The Abel differential equation
$y^{\prime }=p(x)y^{3}+q(x)y^{2}$
with polynomial coefficients
$p,q$
is said to have a center on
$[a,b]$
if all its solutions, with the initial value
$y(a)$
small enough, satisfy the condition
$y(a)=y(b)$
. The problem of giving conditions on
$(p,q,a,b)$
implying a center for the Abel equation is analogous to the classical Poincaré center-focus problem for plane vector fields. Center conditions are provided by an infinite system of ‘center equations’. During the last two decades, important new information on these equations has been obtained via a detailed analysis of two related structures: composition algebra and moment equations (first-order approximation of the center ones).

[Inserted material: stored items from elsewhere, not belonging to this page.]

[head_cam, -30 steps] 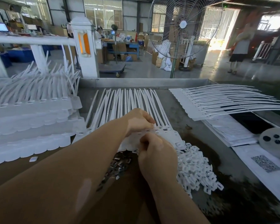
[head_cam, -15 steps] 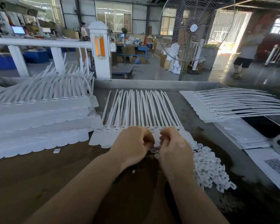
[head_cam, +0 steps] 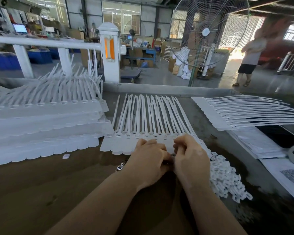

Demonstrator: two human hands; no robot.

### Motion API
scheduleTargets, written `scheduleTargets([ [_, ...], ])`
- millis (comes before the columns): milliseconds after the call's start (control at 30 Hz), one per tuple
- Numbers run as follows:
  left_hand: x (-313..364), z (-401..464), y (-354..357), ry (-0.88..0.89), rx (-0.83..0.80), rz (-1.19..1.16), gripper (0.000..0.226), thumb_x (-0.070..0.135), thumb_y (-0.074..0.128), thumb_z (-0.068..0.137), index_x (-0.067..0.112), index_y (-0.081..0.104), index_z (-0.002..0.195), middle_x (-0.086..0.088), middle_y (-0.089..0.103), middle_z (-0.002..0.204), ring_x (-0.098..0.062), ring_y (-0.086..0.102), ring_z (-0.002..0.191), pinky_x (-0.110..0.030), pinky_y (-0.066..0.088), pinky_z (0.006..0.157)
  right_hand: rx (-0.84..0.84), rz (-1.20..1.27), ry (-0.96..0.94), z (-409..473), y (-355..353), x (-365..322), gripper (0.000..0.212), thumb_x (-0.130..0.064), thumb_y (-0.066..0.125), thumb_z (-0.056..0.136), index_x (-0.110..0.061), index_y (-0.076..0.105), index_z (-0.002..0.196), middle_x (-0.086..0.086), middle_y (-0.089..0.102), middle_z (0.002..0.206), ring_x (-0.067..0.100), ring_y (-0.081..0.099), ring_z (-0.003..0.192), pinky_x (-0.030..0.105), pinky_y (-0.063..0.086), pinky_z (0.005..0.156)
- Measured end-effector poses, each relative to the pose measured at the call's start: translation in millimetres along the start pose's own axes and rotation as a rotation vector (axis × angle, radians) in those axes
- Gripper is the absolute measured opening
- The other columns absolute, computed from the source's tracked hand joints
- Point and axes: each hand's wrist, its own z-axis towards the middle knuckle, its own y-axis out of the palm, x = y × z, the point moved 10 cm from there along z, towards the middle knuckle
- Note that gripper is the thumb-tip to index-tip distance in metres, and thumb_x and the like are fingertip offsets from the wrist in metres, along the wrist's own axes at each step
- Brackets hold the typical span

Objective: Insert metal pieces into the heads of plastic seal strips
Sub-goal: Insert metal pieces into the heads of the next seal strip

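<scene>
**Bench stock: seal strips, both hands working at the heads**

Left hand [head_cam: 149, 160]: fingers are curling inward, knuckles up, lying over the near edge of the row of seal strips [head_cam: 153, 119]. What it is pinching, if anything, is hiding under the fingers; cannot tell.

Right hand [head_cam: 190, 155]: fingers are curling likewise, meeting the left hand's fingertips. Its hold is also hiding from view; cannot tell.

Row of seal strips: white, joined side by side, heads lying directly under and just beyond both hands, tails fanning away from the grip toward the far rim of the worktable [head_cam: 159, 89].

Metal pieces [head_cam: 120, 167]: a few small shiny ones are showing just left of and below the left wrist, on the table.

Loose white plastic parts [head_cam: 226, 180]: a heap is lying just right of the right hand, touching the row's end.

Stacked seal strips [head_cam: 44, 122]: several layers are lying well left of the hands.

Further sheet of strips [head_cam: 244, 112]: lying well right of and beyond the hands, tails pointing right.

Single small white piece [head_cam: 66, 156]: lying alone, left of the left hand, near the stack.

Pedestal fan [head_cam: 205, 33] and a standing person [head_cam: 249, 56]: standing beyond the table.
</scene>
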Motion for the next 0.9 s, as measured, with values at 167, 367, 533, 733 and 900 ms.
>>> scheduleTargets([
  [167, -1, 0, 0, -0.004, 0.005, -0.002, 0.03, 0.04, 0.042, 0.095, 0.035, 0.06, 0.119, 0.012, 0.056, 0.111, -0.01, 0.038, 0.105, -0.027, 0.013, 0.079, -0.002, -0.009, -0.004, 0, 0, 1, 0.019, -0.006, 0.047, 0.09, -0.02, 0.061, 0.092, -0.014, 0.056, 0.079, 0.011, 0.055, 0.079, 0.025, 0.04, 0.069],
  [367, -6, -1, -10, -0.034, 0.11, -0.027, 0.029, 0.042, 0.037, 0.097, 0.035, 0.062, 0.108, 0.013, 0.06, 0.096, -0.008, 0.043, 0.093, -0.026, 0.016, 0.077, -0.016, 0.001, 0.008, 0, 0, 2, 0.02, -0.008, 0.046, 0.091, -0.019, 0.063, 0.095, -0.011, 0.059, 0.081, 0.013, 0.057, 0.083, 0.026, 0.041, 0.071],
  [533, -17, -3, -21, -0.099, 0.23, -0.143, 0.019, 0.034, 0.048, 0.095, 0.034, 0.066, 0.102, 0.014, 0.066, 0.094, -0.004, 0.052, 0.088, -0.024, 0.023, 0.082, -0.021, -0.006, -0.009, -1, 1, 0, 0.019, -0.008, 0.046, 0.092, -0.018, 0.063, 0.094, -0.01, 0.058, 0.08, 0.013, 0.056, 0.081, 0.025, 0.04, 0.068],
  [733, -31, -3, -18, -0.192, 0.224, -0.235, 0.019, 0.03, 0.06, 0.09, 0.032, 0.067, 0.107, 0.017, 0.063, 0.1, 0.002, 0.044, 0.084, -0.028, 0.037, 0.095, -0.03, -0.009, -0.014, -1, 2, 0, 0.019, -0.007, 0.046, 0.091, -0.017, 0.063, 0.094, -0.004, 0.064, 0.085, 0.015, 0.057, 0.083, 0.026, 0.041, 0.069],
  [900, -35, -2, -13, -0.229, 0.201, -0.27, 0.022, 0.026, 0.062, 0.089, 0.03, 0.067, 0.109, 0.014, 0.064, 0.101, 0.003, 0.047, 0.078, -0.014, 0.037, 0.082, -0.032, -0.013, -0.025, -1, 2, -2, 0.019, -0.007, 0.047, 0.091, -0.016, 0.063, 0.094, -0.004, 0.065, 0.087, 0.015, 0.057, 0.083, 0.025, 0.041, 0.069],
])
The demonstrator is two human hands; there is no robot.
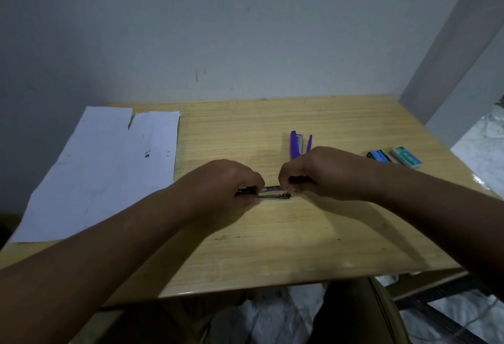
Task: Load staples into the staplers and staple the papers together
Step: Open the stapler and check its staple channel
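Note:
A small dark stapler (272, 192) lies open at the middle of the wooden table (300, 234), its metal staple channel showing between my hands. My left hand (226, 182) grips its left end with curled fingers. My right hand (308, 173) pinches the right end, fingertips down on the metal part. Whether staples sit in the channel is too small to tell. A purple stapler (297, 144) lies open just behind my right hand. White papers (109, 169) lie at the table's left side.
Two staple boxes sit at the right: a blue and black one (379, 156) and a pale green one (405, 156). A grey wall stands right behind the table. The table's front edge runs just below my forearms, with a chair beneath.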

Recently, one of the basic open questions in this direction—the ‘polynomial moments problem’—has been completely settled in Pakovich and Muzychuk [Solution of the polynomial moment problem. Proc. Lond. Math. Soc. (3)99(3) (2009), 633–657] and Pakovich [Generalized ‘second Ritt theorem’ and explicit solution of the polynomial moment problem. Compositio Math.149 (2013), 705–728]. In this paper, we present a progress in the following two main directions: first, we translate the results of Pakovich and Muzychuk [Solution of the polynomial moment problem. Proc. Lond. Math. Soc. (3)99(3) (2009), 633–657] and Pakovich [Generalized ‘second Ritt theorem’ and explicit solution of the polynomial moment problem. Compositio Math.149 (2013), 705–728] into the language of algebraic geometry of the center equations. Applying these new tools, we show that the center conditions can be described in terms of composition algebra, up to a ‘small’ correction. In particular, we significantly extend the results of Briskin, Roytvarf and Yomdin [Center conditions at infinity for Abel differential equations. Ann. of Math. (2)172(1) (2010), 437–483]. Second, applying these tools in combination with explicit computations, we start in this paper the study of the ‘second Melnikov coefficients’ (second-order approximation of the center equations), showing that in many cases vanishing of the moments and of these coefficients is sufficient in order to completely characterize centers.